> Action item:
Report all lines below with the word "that".

***** Exercise data *****

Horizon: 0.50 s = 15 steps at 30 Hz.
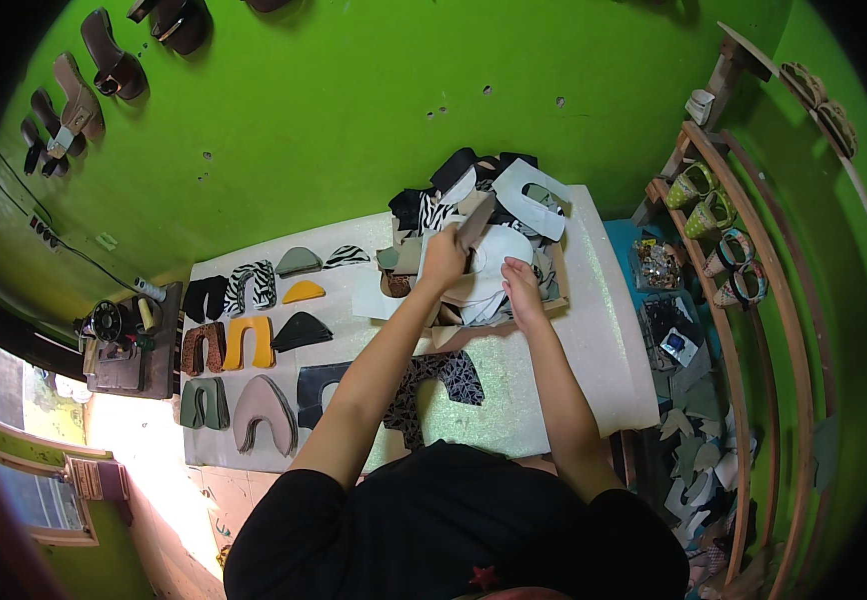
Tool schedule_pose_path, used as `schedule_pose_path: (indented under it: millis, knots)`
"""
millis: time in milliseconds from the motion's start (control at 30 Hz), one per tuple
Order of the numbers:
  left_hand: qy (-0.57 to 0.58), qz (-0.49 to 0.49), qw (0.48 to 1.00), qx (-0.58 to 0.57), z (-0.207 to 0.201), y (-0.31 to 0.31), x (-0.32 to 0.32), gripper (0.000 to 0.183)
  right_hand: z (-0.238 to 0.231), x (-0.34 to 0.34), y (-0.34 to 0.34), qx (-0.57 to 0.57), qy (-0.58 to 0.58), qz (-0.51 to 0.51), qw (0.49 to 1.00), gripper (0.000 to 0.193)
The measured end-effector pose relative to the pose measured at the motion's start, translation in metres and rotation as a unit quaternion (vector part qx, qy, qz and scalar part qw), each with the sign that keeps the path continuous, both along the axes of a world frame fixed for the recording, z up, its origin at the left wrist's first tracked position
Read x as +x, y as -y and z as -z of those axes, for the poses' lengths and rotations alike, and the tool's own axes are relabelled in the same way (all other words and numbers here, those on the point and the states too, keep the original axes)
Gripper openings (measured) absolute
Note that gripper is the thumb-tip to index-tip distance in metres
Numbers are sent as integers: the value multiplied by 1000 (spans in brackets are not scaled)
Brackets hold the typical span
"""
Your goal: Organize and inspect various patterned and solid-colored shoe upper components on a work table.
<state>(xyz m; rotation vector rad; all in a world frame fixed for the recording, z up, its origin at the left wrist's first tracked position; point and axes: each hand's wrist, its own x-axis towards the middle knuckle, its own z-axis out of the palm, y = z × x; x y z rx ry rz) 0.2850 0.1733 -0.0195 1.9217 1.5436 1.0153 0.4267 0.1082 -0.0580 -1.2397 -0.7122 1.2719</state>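
- Left hand [444, 260]: clamped on beige piece [475, 218] above the box [448, 339].
- Right hand [522, 292]: at white piece [503, 244] over box; clamping unclear.
- Both pieces: likely light, pliable; hold edges.

Strong daylight at lower left; floor [139, 435] there washed out to near white, window [51, 400] beside it bright. Green wall [354, 110] moderately lit, darker toward the corners. Tabletop [609, 300] shows speckled glare. Black shirt [494, 525] loses detail in shadow. Left hand [443, 258] and right hand [523, 292] fairly sharp. Fisheye: rack [751, 250] bows; rim black.
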Motion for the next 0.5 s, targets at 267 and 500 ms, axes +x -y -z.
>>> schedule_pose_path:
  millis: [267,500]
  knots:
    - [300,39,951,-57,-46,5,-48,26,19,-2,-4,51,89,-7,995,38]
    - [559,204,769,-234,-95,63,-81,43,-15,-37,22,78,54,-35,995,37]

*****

> Response box:
The measured end-effector pose relative to the pose measured at the motion's start, translation in metres and rotation as a unit quaternion (vector part qx, qy, qz and scalar part qw), each with the sign that keeps the path continuous, both along the axes of a world frame fixed for the recording, z up, its origin at the left wrist's first tracked position
Note that gripper is the thumb-tip to index-tip distance in metres

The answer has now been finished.